┌─ Records provided
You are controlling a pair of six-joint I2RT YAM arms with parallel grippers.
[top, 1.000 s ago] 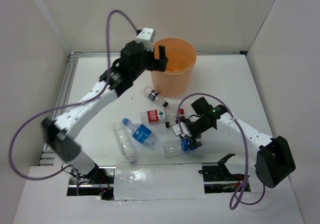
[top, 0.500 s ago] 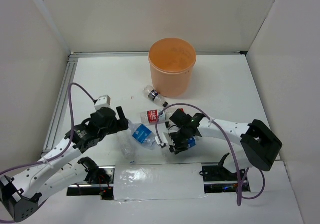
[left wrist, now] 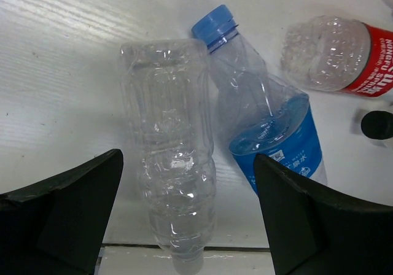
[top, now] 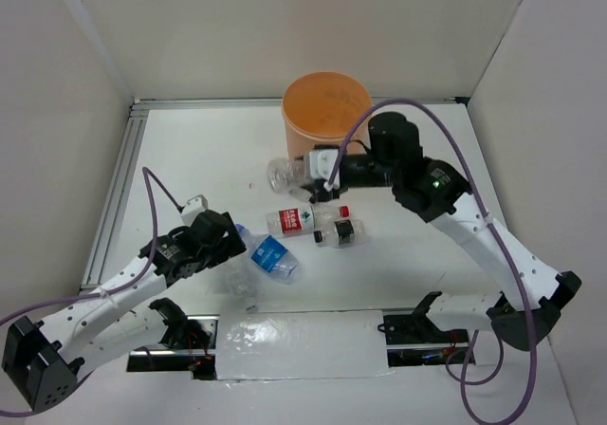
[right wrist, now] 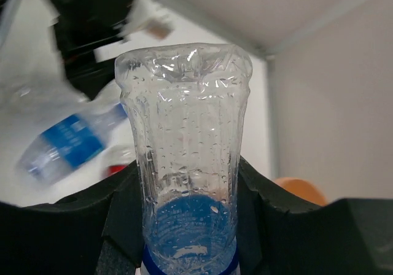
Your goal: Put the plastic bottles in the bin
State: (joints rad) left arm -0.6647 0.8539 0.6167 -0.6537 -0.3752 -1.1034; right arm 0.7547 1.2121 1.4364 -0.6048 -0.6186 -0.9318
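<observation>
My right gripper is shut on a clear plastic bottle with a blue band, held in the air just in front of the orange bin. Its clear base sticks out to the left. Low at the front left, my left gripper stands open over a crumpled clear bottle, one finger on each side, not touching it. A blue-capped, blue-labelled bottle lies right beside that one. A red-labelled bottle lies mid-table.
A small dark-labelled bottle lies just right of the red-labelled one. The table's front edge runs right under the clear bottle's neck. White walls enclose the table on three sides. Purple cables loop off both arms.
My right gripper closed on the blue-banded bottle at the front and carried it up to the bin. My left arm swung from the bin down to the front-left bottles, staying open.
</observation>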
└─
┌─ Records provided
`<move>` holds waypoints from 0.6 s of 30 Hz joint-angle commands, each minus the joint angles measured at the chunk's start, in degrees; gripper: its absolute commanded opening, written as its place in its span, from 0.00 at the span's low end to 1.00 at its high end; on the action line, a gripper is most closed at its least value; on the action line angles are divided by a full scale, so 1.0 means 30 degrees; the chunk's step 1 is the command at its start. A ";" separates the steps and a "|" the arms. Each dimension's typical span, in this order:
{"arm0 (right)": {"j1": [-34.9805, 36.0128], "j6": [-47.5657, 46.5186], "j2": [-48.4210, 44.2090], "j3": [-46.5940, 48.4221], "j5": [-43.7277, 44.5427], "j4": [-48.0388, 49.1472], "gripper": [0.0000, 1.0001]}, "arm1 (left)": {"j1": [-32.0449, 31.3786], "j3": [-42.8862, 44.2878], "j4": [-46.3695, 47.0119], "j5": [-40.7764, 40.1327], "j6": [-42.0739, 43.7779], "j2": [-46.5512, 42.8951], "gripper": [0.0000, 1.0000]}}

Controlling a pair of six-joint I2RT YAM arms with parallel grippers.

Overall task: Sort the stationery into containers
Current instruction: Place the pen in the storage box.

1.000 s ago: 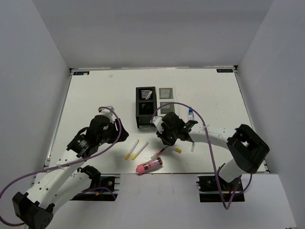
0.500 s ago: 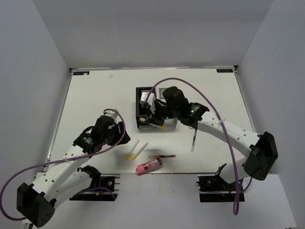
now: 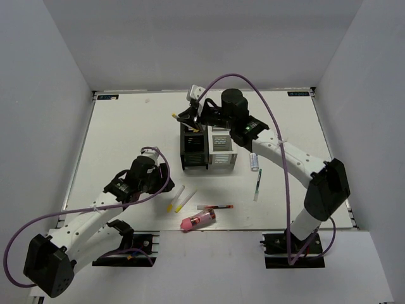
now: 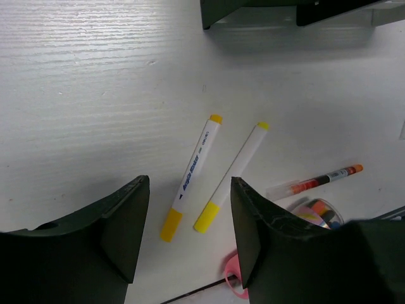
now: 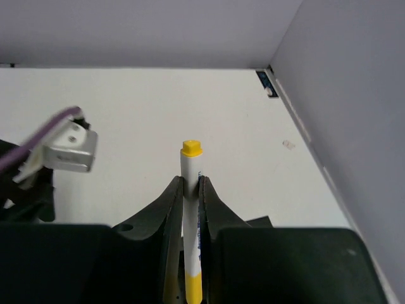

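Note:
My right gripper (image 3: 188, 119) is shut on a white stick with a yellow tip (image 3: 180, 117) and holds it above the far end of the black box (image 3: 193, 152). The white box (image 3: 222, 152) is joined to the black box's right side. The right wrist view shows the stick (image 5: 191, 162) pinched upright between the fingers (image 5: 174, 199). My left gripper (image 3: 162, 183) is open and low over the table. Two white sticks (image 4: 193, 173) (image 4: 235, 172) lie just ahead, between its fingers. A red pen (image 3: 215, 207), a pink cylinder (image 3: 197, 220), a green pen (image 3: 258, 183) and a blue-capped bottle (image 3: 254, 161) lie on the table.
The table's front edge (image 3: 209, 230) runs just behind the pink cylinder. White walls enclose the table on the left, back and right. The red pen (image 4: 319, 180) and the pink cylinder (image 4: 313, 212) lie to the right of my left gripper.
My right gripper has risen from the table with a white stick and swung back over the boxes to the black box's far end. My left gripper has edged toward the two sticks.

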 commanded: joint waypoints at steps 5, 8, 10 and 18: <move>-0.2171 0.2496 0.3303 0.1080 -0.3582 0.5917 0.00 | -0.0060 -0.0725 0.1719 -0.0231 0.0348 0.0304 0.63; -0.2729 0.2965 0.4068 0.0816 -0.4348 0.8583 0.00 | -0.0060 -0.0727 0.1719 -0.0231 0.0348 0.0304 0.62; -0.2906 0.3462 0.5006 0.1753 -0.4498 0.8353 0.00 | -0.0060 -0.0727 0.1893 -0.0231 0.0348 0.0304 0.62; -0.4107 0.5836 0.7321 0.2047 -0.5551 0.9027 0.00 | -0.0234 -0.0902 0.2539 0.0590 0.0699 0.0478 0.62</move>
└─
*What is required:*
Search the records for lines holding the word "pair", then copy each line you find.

*Written response:*
You are controlling a pair of six-joint I2RT YAM arms with parallel grippers.
Controlling a pair of six-joint I2RT YAM arms with parallel grippers.

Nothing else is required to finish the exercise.